#### [PROBLEM TO WORK ON]
Retype, word for word, each line between the lines holding "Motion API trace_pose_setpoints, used" and "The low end", inclusive, and leave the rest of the data alone.

******

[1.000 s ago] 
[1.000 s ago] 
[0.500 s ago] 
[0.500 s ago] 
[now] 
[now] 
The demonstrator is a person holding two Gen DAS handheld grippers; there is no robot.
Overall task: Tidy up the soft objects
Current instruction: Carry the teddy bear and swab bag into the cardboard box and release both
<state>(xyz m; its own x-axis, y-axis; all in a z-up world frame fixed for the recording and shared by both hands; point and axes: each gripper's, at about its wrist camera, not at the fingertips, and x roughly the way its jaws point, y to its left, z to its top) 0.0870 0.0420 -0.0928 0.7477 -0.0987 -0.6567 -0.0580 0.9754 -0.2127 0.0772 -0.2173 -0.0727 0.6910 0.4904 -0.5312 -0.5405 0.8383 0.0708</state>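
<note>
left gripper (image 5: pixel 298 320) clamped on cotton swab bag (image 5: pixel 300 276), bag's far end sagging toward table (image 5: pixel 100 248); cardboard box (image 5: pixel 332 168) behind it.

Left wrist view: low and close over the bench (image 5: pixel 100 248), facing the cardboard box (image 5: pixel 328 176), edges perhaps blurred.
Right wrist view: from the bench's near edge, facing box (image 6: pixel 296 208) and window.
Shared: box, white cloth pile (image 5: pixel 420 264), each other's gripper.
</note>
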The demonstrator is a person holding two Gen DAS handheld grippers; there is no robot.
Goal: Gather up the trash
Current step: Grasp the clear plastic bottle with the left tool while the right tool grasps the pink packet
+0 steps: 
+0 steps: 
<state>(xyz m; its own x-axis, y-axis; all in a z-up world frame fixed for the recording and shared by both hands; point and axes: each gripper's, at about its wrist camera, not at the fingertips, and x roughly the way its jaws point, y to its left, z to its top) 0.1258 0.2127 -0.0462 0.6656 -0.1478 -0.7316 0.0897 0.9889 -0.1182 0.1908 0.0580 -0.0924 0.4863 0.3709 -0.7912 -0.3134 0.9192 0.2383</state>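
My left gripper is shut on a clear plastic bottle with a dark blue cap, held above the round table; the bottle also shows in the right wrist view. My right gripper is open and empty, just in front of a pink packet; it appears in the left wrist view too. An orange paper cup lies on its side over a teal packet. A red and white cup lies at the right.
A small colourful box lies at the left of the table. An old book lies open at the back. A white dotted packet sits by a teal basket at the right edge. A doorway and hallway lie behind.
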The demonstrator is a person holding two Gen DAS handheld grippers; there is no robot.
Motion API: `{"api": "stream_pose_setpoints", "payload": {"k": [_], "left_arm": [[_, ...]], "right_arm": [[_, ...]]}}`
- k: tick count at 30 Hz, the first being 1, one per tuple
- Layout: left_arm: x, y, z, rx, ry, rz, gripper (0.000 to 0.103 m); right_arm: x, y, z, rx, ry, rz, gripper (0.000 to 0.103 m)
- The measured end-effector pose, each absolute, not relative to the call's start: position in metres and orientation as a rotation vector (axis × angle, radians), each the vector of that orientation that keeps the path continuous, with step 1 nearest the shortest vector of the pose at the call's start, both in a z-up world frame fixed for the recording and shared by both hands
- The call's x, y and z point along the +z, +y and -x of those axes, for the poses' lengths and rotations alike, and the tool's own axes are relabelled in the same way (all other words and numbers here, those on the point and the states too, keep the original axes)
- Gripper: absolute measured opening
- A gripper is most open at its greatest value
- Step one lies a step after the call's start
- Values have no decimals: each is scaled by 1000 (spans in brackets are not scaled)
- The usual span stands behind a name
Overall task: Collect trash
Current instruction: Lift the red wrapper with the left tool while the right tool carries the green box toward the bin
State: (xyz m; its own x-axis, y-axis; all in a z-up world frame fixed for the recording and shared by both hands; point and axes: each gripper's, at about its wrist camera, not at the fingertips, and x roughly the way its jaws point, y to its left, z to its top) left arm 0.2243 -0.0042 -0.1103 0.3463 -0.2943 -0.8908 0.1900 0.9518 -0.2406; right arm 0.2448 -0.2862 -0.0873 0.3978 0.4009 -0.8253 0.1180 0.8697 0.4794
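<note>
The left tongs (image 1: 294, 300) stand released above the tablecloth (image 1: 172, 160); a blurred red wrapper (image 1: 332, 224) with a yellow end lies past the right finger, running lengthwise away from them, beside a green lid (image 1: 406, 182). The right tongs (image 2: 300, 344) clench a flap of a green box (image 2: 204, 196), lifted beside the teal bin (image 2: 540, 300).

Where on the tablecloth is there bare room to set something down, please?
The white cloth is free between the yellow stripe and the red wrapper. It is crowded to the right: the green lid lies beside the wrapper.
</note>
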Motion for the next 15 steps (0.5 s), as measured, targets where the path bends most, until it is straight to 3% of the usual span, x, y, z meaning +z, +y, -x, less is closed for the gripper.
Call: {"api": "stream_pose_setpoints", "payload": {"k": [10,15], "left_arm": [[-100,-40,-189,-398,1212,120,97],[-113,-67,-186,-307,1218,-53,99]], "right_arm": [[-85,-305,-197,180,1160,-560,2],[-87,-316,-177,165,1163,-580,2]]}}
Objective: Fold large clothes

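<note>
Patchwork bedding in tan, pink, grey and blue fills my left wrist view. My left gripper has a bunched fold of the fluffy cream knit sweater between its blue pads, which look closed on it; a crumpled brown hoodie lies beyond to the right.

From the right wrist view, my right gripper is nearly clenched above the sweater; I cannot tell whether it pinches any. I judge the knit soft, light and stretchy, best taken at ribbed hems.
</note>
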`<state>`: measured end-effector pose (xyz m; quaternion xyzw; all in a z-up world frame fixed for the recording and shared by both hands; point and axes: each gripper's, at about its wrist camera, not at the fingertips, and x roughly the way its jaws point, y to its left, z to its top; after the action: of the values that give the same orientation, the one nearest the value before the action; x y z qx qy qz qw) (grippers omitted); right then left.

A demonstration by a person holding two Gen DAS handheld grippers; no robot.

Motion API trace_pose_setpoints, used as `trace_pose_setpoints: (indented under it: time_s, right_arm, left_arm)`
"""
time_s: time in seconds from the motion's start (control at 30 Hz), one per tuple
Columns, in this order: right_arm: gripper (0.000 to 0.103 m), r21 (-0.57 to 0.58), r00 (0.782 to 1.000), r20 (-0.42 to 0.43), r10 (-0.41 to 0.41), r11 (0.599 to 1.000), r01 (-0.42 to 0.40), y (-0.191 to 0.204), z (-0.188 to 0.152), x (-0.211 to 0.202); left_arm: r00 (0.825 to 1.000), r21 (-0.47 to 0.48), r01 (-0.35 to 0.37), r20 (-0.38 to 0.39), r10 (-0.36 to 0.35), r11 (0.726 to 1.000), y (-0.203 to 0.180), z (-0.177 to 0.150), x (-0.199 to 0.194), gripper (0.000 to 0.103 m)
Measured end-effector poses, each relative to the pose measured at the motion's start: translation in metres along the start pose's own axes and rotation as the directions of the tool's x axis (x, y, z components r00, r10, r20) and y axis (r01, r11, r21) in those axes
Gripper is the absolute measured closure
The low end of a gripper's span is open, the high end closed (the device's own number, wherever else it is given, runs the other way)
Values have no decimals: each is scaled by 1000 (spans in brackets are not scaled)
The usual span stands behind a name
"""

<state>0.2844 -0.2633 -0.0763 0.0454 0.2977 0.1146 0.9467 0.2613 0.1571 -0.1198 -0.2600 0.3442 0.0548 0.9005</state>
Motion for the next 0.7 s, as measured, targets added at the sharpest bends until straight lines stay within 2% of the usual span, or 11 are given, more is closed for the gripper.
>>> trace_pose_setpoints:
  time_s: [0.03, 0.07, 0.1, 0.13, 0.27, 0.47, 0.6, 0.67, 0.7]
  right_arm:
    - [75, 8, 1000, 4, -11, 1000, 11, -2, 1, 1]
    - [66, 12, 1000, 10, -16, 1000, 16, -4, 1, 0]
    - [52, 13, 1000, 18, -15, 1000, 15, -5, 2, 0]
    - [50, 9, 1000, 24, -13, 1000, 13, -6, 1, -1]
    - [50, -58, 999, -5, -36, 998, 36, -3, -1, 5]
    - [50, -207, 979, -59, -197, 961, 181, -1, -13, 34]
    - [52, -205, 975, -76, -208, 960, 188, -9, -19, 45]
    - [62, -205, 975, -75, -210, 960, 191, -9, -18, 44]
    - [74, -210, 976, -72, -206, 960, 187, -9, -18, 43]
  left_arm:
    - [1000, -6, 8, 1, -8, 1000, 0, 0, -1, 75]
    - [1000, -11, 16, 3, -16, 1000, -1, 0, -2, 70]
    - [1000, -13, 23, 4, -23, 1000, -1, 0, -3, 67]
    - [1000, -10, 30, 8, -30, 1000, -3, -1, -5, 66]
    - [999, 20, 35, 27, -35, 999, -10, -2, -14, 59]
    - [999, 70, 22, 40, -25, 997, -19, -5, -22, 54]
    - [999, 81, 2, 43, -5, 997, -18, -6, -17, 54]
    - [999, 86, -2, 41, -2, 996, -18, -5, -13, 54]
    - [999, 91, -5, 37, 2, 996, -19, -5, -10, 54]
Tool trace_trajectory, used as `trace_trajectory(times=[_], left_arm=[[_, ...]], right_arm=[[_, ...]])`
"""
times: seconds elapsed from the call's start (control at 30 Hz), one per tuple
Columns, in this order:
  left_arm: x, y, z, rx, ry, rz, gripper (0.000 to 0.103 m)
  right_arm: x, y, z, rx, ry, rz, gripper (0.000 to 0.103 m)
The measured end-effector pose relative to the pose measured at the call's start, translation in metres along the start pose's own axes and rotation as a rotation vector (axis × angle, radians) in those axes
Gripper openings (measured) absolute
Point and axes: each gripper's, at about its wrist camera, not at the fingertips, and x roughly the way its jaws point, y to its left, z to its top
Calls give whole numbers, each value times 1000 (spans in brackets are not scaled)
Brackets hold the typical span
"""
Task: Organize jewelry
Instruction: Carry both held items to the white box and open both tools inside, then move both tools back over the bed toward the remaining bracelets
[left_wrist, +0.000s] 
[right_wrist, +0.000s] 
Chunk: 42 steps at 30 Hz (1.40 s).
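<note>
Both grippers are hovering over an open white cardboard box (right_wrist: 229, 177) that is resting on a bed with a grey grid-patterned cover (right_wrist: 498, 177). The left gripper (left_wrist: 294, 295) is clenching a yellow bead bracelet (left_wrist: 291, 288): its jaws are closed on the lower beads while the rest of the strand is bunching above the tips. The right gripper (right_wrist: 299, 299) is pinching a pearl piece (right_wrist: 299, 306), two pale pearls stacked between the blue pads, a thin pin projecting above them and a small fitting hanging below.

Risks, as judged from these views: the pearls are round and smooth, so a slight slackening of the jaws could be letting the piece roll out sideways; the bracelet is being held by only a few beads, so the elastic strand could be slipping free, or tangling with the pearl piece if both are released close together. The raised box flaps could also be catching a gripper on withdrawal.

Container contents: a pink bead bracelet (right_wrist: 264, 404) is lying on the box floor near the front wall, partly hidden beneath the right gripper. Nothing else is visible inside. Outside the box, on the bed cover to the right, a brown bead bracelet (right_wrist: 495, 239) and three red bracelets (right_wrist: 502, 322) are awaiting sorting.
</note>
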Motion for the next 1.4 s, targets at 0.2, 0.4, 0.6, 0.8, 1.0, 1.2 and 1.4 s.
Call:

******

#### [REPLY]
Motion API trace_pose_setpoints, used as `trace_pose_setpoints: (indented under it: time_s, right_arm, left_arm)`
"""
time_s: time in seconds from the motion's start (control at 30 Hz), one per tuple
Columns, in this order: right_arm: gripper (0.000 to 0.103 m), r21 (-0.57 to 0.58), r00 (0.782 to 1.000), r20 (-0.42 to 0.43), r10 (-0.41 to 0.41), r11 (0.599 to 1.000), r01 (-0.42 to 0.40), y (-0.191 to 0.204), z (-0.188 to 0.152), x (-0.211 to 0.202); left_arm: r00 (0.825 to 1.000), r21 (-0.47 to 0.48), r01 (-0.35 to 0.37), r20 (-0.38 to 0.39), r10 (-0.36 to 0.35), r11 (0.726 to 1.000), y (-0.203 to 0.180), z (-0.177 to 0.150), x (-0.199 to 0.194), gripper (0.000 to 0.103 m)
Measured end-effector poses, each relative to the pose measured at the motion's start: translation in metres along the start pose's own axes and rotation as the directions of the tool's x axis (x, y, z components r00, r10, r20) and y axis (r01, r11, r21) in those axes
Gripper is the absolute measured closure
The low end of a gripper's span is open, the high end closed (the device's own number, wherever else it is given, runs the other way)

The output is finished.